3. Zum Vollzug von Ziff. 2. wird angeordnet:

a) Der Gerichtsvollzieher wird beauftragt und ermächtigt, das Kind A. der Mutter oder jeder anderen Person, bei der sich das Kind aufhält, wegzunehmen und es dem Vater an Ort und Stelle zu übergeben.

b) Der Gerichtsvollzieher wird beauftragt und ermächtigt, zur Durchsetzung dieser Anordnung unmittelbaren Zwang gegen jede zur Herausgabe verpflichtete Person und erforderlichenfalls auch gegen das Kind anzuwenden.

c) Der Gerichtsvollzieher wird zum Betreten und zur Durchsuchung der Wohnung der Mutter, L...straße ..., ...Berlin, sowie der Wohnung jeder anderen Person, bei der sich das Kind aufhält, ermächtigt.

d) Der Gerichtsvollzieher wird zur Hinzuziehung polizeilicher Vollzugsorgane ermächtigt.

e) Das Jugendamt des Bezirksamtes ...von Berlin wird gem. § 9 Abs. 1 IntFamRVG ersucht, Vorkehrungen zur Gewährleistung der sicheren Herausgabe des Kindes an den Vater zu treffen.

f) Eine Vollstreckungsklausel ist für die Vollziehung nicht erforderlich.

4. Die Mutter wird darauf hingewiesen, dass der Senat für den Fall der Zuwiderhandlung gegen die Verpflichtung zu Ziff. 2. ein Ordnungsgeld i.H.v. bis zu 25.000 EUR sowie für den Fall, dass das Ordnungsgeld nicht beigetrieben werden kann oder die Anordnung eines Ordnungsgeldes keinen Erfolg verspricht, Ordnungshaft von bis zu 6 Monaten anordnen kann.

5. Die Mutter trägt die Kosten des Verfahrens in beiden Rechtszügen, einschließlich der Vollstreckungs- und Rückführungskosten.

6. Der Wert des Beschwerdeverfahrens wird auf 5.000 EUR festgesetzt.

 

Gründe

I. Mit dem angefochtenen Beschluss vom 14.5.2013 hat das AG Pankow/Weißensee (Familiengericht) die Anträge des Antragstellers auf Rückführung und Herausgabe des Kindes zurückgewiesen.

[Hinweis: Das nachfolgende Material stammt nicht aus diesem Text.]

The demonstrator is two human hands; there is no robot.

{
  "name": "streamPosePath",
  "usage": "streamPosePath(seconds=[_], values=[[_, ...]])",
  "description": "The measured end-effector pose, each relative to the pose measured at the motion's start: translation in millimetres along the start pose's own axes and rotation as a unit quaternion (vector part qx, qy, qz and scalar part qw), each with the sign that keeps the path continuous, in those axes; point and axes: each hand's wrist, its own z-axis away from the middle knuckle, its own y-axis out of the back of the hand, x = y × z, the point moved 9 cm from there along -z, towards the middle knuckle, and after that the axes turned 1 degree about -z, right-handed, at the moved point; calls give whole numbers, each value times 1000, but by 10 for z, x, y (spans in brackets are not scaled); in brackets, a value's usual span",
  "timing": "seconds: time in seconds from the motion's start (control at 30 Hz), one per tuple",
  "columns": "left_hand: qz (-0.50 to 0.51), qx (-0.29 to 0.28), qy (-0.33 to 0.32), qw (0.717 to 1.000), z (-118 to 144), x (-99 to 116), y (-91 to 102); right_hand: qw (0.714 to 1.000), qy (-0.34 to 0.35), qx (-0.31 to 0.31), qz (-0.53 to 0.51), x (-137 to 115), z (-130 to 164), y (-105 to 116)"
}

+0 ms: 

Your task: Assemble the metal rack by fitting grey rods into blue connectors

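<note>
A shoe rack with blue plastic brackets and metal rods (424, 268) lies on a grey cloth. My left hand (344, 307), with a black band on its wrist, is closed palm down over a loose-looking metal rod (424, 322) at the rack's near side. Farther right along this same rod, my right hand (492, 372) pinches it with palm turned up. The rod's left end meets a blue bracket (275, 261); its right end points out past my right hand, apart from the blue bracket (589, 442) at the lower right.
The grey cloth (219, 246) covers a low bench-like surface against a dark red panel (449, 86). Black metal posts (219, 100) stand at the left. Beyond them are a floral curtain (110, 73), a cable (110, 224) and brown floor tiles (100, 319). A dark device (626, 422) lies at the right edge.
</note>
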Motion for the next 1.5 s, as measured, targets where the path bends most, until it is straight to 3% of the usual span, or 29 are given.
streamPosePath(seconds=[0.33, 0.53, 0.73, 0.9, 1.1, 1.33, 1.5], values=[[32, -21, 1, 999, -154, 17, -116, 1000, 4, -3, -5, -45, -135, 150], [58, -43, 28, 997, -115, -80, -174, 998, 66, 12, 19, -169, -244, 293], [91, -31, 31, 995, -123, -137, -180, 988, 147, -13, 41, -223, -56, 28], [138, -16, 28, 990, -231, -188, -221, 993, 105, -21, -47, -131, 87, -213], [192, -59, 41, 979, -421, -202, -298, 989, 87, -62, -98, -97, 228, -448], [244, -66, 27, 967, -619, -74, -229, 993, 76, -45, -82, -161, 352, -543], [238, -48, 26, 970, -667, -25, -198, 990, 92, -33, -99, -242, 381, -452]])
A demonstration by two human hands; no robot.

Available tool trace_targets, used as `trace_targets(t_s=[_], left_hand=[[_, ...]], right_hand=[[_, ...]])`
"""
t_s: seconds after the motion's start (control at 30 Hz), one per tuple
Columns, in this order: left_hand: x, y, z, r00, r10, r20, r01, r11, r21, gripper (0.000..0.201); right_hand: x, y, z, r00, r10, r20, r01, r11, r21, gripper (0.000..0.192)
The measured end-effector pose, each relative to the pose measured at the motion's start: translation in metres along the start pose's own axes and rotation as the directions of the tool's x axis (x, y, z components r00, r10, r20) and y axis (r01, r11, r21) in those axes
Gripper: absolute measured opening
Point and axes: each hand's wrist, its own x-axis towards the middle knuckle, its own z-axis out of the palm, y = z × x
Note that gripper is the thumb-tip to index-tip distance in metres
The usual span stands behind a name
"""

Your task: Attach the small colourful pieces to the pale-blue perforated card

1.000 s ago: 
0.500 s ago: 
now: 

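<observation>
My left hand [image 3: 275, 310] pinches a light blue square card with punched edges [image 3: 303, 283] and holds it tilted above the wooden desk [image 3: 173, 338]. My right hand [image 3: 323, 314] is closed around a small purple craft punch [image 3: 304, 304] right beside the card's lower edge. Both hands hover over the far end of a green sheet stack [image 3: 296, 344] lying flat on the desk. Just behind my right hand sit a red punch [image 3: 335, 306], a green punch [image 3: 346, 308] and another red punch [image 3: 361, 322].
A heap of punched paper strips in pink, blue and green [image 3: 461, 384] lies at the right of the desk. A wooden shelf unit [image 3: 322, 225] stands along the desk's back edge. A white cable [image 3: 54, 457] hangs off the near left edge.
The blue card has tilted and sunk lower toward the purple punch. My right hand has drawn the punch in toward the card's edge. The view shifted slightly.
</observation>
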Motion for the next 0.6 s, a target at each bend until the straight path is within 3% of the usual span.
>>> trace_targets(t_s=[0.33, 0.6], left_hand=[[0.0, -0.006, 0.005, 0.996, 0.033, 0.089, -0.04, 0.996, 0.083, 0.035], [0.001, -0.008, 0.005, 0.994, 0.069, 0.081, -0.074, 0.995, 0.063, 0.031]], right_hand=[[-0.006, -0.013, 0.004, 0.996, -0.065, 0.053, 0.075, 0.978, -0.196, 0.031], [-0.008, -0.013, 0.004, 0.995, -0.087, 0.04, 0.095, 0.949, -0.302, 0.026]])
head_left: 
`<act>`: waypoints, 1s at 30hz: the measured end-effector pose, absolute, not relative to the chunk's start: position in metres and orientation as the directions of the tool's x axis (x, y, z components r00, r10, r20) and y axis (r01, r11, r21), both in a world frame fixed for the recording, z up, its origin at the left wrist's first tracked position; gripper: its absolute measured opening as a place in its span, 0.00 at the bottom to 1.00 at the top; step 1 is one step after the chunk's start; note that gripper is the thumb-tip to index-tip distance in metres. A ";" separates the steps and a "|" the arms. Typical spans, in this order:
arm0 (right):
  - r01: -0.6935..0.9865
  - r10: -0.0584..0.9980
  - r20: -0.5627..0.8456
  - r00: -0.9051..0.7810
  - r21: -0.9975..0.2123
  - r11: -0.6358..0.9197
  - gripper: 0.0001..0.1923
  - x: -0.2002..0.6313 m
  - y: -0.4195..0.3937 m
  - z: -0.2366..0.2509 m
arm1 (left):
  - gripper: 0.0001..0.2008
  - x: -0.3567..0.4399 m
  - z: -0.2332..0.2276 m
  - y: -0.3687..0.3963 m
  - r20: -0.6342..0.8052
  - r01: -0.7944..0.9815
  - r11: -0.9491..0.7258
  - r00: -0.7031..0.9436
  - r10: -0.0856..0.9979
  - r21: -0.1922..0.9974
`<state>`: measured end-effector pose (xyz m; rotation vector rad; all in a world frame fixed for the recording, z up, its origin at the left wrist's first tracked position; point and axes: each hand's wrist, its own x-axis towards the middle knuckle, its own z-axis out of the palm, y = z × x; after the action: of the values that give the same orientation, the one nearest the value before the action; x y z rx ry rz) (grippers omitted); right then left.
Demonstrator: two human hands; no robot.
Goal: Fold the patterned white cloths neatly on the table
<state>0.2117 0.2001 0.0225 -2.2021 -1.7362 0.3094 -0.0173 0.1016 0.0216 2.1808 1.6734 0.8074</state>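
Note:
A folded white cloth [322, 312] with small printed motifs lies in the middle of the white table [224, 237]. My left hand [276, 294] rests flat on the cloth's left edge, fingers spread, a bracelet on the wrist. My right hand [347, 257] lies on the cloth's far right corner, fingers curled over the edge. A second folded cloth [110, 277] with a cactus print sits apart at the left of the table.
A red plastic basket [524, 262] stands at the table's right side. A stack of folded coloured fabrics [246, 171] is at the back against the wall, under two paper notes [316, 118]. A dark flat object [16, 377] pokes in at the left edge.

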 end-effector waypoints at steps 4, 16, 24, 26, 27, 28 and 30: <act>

Zur Begründung hat das Familiengericht im Wesentlichen ausgeführt, es stehe nicht fest, dass die Verbringung des Kindes durch die Mutter nach Deutschland als widerrechtlich i.S.d. Art. 3 des Haager Übereinkommens über die zivilrechtlichen Aspekte internationaler Kindesentführung vom 25.10.1980 (HKÜ) anzusehen sei. Der für sämtliche Rückführungsvoraussetzungen darlegungs- und beweisbelastete Vater habe letztlich nicht bewiesen, dass das Kind vor seiner Verbringung nach Deutschland seinen gewöhnlichen Aufenthalt in Spanien gehabt hätte. Für die Bestimmung des gewöhnlichen Aufenthalts komme es in erster Linie auf äußere Merkmale an, erst in zweiter Linie auf den entsprechenden Willen der Person. Da vorliegend die äußeren Gesichtspunkte, insbesondere was die sozialen Bindungen angehe, jedoch keine eindeutige Zuordnung ergeben würden, sei maßgeblich auf den entsprechenden Willen der Eltern des Kindes abzustellen, insbesondere welche gemeinsamen Vorstellungen diese mit ihren jeweiligen Aufenthalten in Spanien und Deutschland verbunden hätten. Nach der durchgeführten Beweisaufnahme bestünde eine ebenso große Wahrscheinlichkeit dafür, dass die Eltern ihren und des Kindes gewöhnlichen Aufenthalt nach Spanien verlegt hätten, wie umgekehrt dafür, dass es sich bei den Aufenthalten in Spanien lediglich um vorübergehende, vorwiegend der Unterstützung der väterlichen Familie dienende Besuchsaufenthalte bei gleichzeitiger Be...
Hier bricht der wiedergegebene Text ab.